通勤手当は割増賃金の計算に加味されるのか?

給料が支払われる場合、会社等から交通費などの「通勤手当」が給付されます。この通勤手当は、「残業代などの割増賃金の計算基礎から除外される」と規定されています(労働基準法37条5項)。

しかし、名目が「通勤手当」であれば、「何でも残業手当などに加味してなくてもOK」ではありません。まず、通勤手当は「実費弁償的な要素が強く、賃金ではない」という考え方になります。しかし、通勤手当であっても、「就業規則や労働契約などで支払額や支払基準が明確に定められている場合」は、「労働の対価」(=賃金)となります。では、賃金に当たる通勤手当は割増賃金の計算上、加味しなければならないのでしょうか?

結論を最初に書いてしまいますが、賃金に該当する通勤手当は

〇割増賃金の計算上、加味しなければならないもの

〇割増賃金の計算上、除外されるもの

に分かれます。

ここで、用語の整理をしておきます。

(1) 実費弁証的な通勤手当:賃金に該当しない

(2) 賃金となる通勤手当:割増賃金の計算上、加味しなければならないもの

(3) 賃金となる通勤手当:割増賃金の計算上、除外されるもの

の3つがあるということです。

ここで、(3)の「除外される通勤手当(賃金)」とは、「労働者が職場まで通勤する距離に応じて定められる金銭あるいはその交通費実費をいう」とされています。

つまり、「通勤の距離」「定期代などの金額」に応じて決められるものでなければなりません。そうでないと「除外される賃金」とはならないということです。

たとえば、

〇定期代が2万円かかるAさん:2万円

〇定期代が1万円かかるBさん:1万円

〇交通費がかからないCさん:支給しない

というように通勤距離や交通費の金額によって異なる金額が支払われる通勤手当は「除外される賃金」に当たります。

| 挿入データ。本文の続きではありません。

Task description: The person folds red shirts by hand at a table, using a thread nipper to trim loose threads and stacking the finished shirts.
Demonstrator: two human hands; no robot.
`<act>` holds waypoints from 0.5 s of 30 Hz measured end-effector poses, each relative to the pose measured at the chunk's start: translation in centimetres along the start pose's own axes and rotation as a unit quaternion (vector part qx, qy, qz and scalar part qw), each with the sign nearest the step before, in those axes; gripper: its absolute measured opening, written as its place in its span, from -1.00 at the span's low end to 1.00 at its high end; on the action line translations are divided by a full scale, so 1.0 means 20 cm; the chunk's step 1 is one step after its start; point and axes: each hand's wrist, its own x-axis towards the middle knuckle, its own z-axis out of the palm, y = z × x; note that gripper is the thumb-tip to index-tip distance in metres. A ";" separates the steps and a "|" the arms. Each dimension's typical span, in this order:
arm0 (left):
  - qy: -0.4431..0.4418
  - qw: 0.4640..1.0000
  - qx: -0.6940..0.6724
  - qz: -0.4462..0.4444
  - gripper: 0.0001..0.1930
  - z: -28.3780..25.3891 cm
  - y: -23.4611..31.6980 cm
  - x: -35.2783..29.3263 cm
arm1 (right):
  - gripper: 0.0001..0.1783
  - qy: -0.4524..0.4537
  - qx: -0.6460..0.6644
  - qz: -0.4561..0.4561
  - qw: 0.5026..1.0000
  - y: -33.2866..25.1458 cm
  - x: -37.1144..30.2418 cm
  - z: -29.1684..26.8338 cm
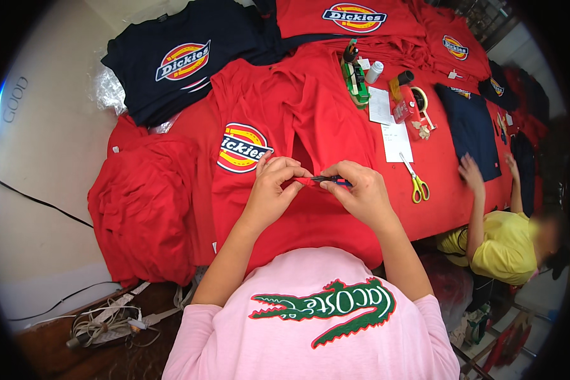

このように、通勤手当と割増賃金に関する考え方は、通勤手当の運用によって大きく変わります。また、「そんなことは外部からは、わからないだろう」と思っても、労働基準監督署が検察に送検した事例もあるのです。

「労働新聞」(2022年6月2日)

〇安城交通(タクシー業)と同社取締役総務部長が書類送検された。

〇通勤手当として支給していた金額は実際の通勤距離や費用と関係ないので、割増賃金の対象

〇同社は労働者1人に割増賃金の一部を支払わなかった疑い

〇他の労働者についても誤った方法で割増賃金を計算していた可能性あり

このように、通勤手当と割増賃金の関係について、厳しく問われることがあるのです。特に悪質と認められると、上記のように送検される可能性も高くなるのです。

皆さんの会社が送検まではされなくても、労働基準監督署の調査で問題になる可能性はあるのです。この点は十分に覚えておいてくださいね。それから、コロナ禍に急速に普及したテレワークに関し、「通勤しないから、通勤手当をカットしてもいいですか?」というご相談をお受けすることがあります。この場合、「通勤手当が就業規則でどのように定義され、支給されているのか」がポイントとなります。日々の通勤費の実費弁償であれば、ルール化することで減額、支給停止が可能です。ただし、強引に行うのはトラブルの種となりますので、これを実施する場合は、社員によく説明する必要があります。

また、実費弁償の記載がない場合は就業規則そのものの変更を行って、説明会などを実施し、移行することになるのです。この辺りは「テレワークで通勤不要なんだから、当然だろう」と考えるのではなく、適正なステップを踏んでいくことが大切なのです。